Dante looked up, blinking. "He was an operator in the city for a time, but something changed. Last Jewel knew he was selling books out of a little shop on the east side called Bargain Books."
Jet fetched a copy of the Yellow Pages. He gave a queer little laugh. "Bargain Books: Let Us Cut a Deal for You." Jet copied down the address and then slowly closed the book. "Maybe I'll pay him a visit, sometime soon."
Dante felt weak relief wash through him. Almost done, thank God. He had almost done his duty to Jet. Lord, he was so tired. Maybe the growth inside him was stealing all his energy, as a fetus robs nutrients from its mother's body. Steady on, he told himself. It's almost over. "Do you want me along?"
Jet shook his head. "You've done everything I could have asked," he said slowly. "If I had known what it might cost you, I would never have started."
"You did know," Dante snapped impatiently. He remembered the press of his own ribs in his back as they wrestled in the grave on Three Hawk Island. The taste of dirt in his mouth, the taste of his own death. "You knew what was under the blanket, damn it. It's too late to say you're sorry now."
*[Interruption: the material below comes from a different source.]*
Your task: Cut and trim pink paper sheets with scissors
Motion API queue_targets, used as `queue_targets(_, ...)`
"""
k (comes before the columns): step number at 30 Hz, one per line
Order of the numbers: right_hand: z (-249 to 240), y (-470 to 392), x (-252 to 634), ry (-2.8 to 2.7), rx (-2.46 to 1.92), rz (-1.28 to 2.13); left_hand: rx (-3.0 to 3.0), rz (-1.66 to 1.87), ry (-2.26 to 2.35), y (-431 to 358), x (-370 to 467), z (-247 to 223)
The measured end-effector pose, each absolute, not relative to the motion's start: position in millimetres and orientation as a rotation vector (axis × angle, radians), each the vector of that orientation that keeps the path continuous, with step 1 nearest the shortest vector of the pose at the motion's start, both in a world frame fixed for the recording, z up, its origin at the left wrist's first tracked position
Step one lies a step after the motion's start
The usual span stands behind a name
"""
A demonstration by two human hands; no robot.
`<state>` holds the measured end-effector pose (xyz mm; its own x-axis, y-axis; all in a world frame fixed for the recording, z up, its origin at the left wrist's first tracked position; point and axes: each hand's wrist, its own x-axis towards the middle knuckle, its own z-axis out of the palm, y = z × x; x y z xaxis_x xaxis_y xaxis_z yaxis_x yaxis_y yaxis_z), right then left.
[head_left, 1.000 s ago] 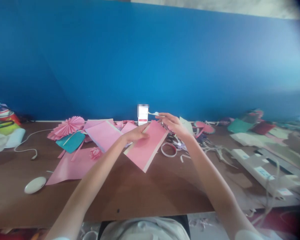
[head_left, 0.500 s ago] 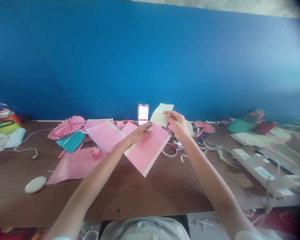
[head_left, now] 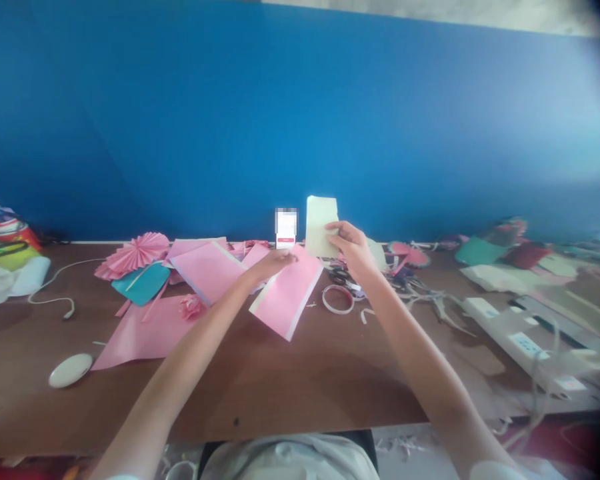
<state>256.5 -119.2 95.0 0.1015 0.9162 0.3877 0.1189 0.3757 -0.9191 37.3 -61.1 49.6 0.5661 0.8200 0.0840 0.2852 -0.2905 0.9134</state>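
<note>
My left hand [head_left: 276, 262] grips the upper corner of a pink paper sheet [head_left: 286, 300] with pale strips along its edges. The sheet hangs tilted over the table. My right hand [head_left: 351, 245] pinches the right side of a pale cream piece of paper [head_left: 321, 223], which stands nearly upright in front of the blue wall. The two papers are close together, the cream one higher and to the right. Behind my left hand a phone [head_left: 286, 230] with a lit screen leans upright at the wall.
Pink sheets [head_left: 210, 270], a pleated pink fan [head_left: 135, 255] and a teal paper piece [head_left: 143, 283] lie to the left. A white oval mouse [head_left: 71, 371] sits nearer. A tape roll [head_left: 338, 300] lies below my right hand. Power strips [head_left: 527, 347] with cables occupy the right.
The cream paper has turned more upright and risen slightly in my right hand. My left hand has shifted left with the pink sheet, which has swung and looks narrower, uncovering the tape roll.
</note>
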Motion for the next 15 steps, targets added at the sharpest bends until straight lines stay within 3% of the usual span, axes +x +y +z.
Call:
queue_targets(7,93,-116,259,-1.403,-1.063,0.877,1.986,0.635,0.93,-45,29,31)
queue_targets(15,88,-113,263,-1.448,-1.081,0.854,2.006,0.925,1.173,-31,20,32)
"Maybe." Jet closed his dark eyes. "But I am, Dante. I am sorry."
Dante felt Sarah's hand on his shoulder. "It will be okay," she said, hugging him. She sniffed and smiled. "Sorry I've been such a crybaby. But it will work out, D." She gave his shoulder another squeeze. "It will all be okay, somehow."
"Thanks," he said.
* * *
Sarah left, but at a look from Dante, Jet stayed. Dante sat on his bed, pulling on a fresh shirt and looking out his window. The last brittle leaves trembled on the poplars in the back yard. Farther on, the garden lay barren, blasted by an early frost. Farther still, the dark river. He had watched it all his life, running endlessly before his eyes and down the valley, into the shadows and beyond his sight, ending up God knew where. In the ocean, he supposed. Lost in the black immensity of the Atlantic.
"Why are we afraid of death?" he asked.
Jet scratched his jaw. "Seems like a reasonable thing to be afraid of."
"I mean, when you're up high you're afraid of falling. When you see a needle you're afraid of the pain. It's not like that with death though, is it?"
". . .No. I guess it isn't," said Jet. Jet always understood what Dante meant.
"It's not a matter of
consequences
," Dante said, frowning. "It just is. The one certain thing, stuck right in the middle of you, like your heart. The one thing you know. You fear it like, like. . ."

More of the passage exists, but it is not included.